Brief:
When you copy the listing, skip the images and return each line verbatim.

Dataset extract:
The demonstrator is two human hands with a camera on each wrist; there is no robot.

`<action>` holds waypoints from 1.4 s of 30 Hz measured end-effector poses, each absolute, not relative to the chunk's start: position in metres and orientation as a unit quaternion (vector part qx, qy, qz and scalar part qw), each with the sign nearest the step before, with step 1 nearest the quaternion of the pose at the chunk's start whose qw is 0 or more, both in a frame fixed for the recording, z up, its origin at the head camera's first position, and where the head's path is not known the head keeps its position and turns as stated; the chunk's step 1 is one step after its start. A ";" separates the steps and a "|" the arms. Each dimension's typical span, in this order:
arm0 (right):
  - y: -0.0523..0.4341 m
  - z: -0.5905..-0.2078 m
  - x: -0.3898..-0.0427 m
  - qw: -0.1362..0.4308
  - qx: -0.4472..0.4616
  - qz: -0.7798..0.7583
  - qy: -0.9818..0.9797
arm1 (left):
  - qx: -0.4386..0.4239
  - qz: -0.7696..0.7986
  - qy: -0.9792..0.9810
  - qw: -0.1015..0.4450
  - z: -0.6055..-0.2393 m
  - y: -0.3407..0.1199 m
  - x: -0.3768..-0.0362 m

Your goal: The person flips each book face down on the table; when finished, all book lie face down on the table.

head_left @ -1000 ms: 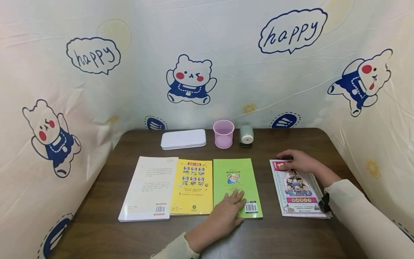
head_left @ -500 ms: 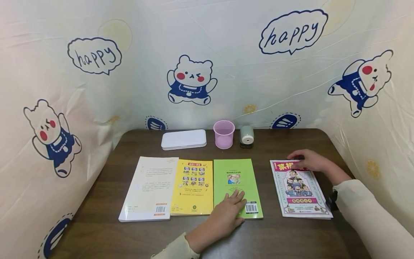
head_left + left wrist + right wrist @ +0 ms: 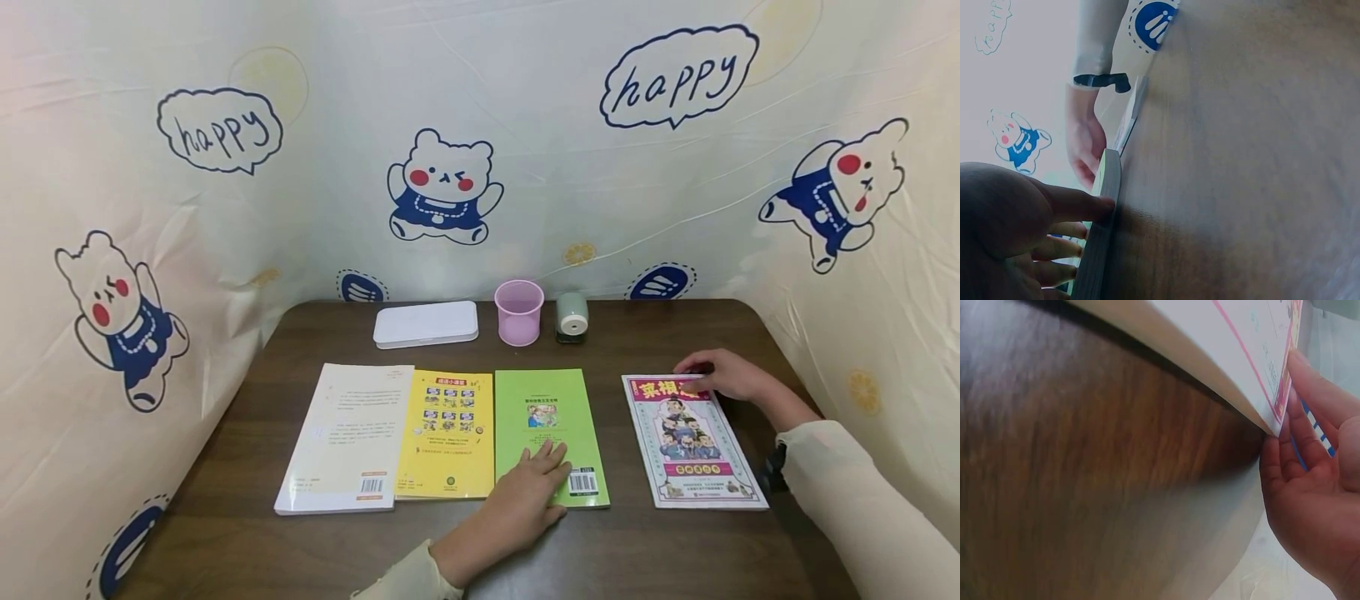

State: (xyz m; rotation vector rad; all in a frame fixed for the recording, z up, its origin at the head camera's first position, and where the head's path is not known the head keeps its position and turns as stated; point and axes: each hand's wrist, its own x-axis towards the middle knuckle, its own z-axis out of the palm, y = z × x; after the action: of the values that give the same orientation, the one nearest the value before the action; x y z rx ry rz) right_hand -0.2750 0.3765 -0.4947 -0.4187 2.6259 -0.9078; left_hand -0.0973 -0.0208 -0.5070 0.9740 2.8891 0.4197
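Note:
A green book (image 3: 543, 408) lies flat at the table's middle, and my left hand (image 3: 528, 492) rests on its near end with straight fingers. In the left wrist view the thumb (image 3: 1079, 203) touches the green book's edge (image 3: 1100, 244). To the right lies a comic magazine (image 3: 690, 446) with a pink title band. My right hand (image 3: 723, 377) is at its far right corner. The right wrist view shows that hand (image 3: 1316, 506) pinching the magazine's corner (image 3: 1275, 403), thumb on the cover and fingers beneath, the corner raised slightly off the wood.
A yellow book (image 3: 446, 433) and a white book (image 3: 348, 433) lie left of the green one. Behind them stand a white flat case (image 3: 425, 322), a pink cup (image 3: 518, 312) and a small green cylinder (image 3: 572, 316). A printed cloth screen surrounds the brown table (image 3: 675, 550).
My right hand has slid from the magazine's far left part to its far right corner, and the magazine has shifted slightly. The left hand has stayed on the green book.

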 end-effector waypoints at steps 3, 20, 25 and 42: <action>0.373 -0.497 -0.276 0.168 -0.147 -0.323 0.920 | 0.317 0.136 0.938 0.031 -0.507 -0.021 -0.097; 0.370 -0.496 -0.274 0.182 -0.116 -0.343 0.914 | 0.308 0.060 0.949 0.033 -0.498 0.001 -0.089; 0.370 -0.497 -0.274 0.179 -0.112 -0.344 0.915 | 0.315 0.074 0.946 0.026 -0.500 0.020 -0.093; 0.371 -0.502 -0.274 0.172 -0.105 -0.345 0.917 | 0.340 -0.003 0.936 0.089 -0.518 0.085 -0.108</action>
State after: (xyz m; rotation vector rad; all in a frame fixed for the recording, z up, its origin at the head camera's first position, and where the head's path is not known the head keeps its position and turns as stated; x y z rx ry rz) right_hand -0.2741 0.3708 -0.5023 -0.2982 2.6021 -0.9778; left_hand -0.1081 0.0854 -0.5180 1.0116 2.7852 -0.0096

Finished exercise:
The demonstrator is two human hands with a camera on each wrist; there is no robot.

`<action>` holds waypoints from 1.4 s of 30 Hz measured end-effector poses, each absolute, not relative to the chunk's start: position in metres and orientation as a unit quaternion (vector part qx, qy, qz and scalar part qw), each with the sign nearest the step before, with step 1 nearest the quaternion of the pose at the chunk's start whose qw is 0 or more, both in a frame fixed for the recording, z up, its origin at the head camera's first position, and where the head's path is not known the head keeps its position and turns as stated; the chunk's step 1 is one step after its start. A ";" separates the steps and a "|" the arms. Each dimension's typical span, in this order:
arm0 (right):
  - y: -0.0523..0.4341 m
  - z: -0.5905..-0.2078 m
  - x: -0.3898..-0.0427 m
  - qw: -0.1362..0.4308
  - qx: -0.4472..0.4616
  - qz: -0.7798..0.7583
  - qy: -0.9818..0.9797
arm1 (left):
  - qx: -0.4386..0.4239
  - qz: -0.7696..0.7986
  - qy: -0.9792..0.9810
  - qw: -0.1015..0.4450
  - z: -0.6055..-0.2393 m
  - y: -0.3407..0.1199 m
  - x: -0.3768..-0.0362 m

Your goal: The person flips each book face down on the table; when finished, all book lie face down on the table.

head_left @ -1000 ms: 
head_left @ -500 ms: 
head_left + left wrist + right wrist @ +0 ms: 

State: (xyz m; rotation vector rad; all in a frame fixed for the recording, z up, its origin at the head camera's first position, and where the head's path is not known the head keeps its position and turns as stated; point and axes: each hand's wrist, its own x-axis towards the middle knuckle, its own z-axis out of the palm, y = z × x; after the action: of the values that give the same orientation, the one nearest the value before the action; x y z rx ry rz) right_hand -0.2750 0.3765 -0.4947 -0.4187 2.6259 -0.9078; left_hand -0.0973 -0.0208 -0.5070 0.9740 2.8891 0.4197
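Note:
A green book (image 3: 543, 408) lies flat at the table's middle, and my left hand (image 3: 528, 492) rests on its near end with straight fingers. In the left wrist view the thumb (image 3: 1079, 203) touches the green book's edge (image 3: 1100, 244). To the right lies a comic magazine (image 3: 690, 446) with a pink title band. My right hand (image 3: 723, 377) is at its far right corner. The right wrist view shows that hand (image 3: 1316, 506) pinching the magazine's corner (image 3: 1275, 403), thumb on the cover and fingers beneath, the corner raised slightly off the wood.
A yellow book (image 3: 446, 433) and a white book (image 3: 348, 433) lie left of the green one. Behind them stand a white flat case (image 3: 425, 322), a pink cup (image 3: 518, 312) and a small green cylinder (image 3: 572, 316). A printed cloth screen surrounds the brown table (image 3: 675, 550).
My right hand has slid from the magazine's far left part to its far right corner, and the magazine has shifted slightly. The left hand has stayed on the green book.
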
 end-effector waypoints at steps 3, 20, 25 and 42: <action>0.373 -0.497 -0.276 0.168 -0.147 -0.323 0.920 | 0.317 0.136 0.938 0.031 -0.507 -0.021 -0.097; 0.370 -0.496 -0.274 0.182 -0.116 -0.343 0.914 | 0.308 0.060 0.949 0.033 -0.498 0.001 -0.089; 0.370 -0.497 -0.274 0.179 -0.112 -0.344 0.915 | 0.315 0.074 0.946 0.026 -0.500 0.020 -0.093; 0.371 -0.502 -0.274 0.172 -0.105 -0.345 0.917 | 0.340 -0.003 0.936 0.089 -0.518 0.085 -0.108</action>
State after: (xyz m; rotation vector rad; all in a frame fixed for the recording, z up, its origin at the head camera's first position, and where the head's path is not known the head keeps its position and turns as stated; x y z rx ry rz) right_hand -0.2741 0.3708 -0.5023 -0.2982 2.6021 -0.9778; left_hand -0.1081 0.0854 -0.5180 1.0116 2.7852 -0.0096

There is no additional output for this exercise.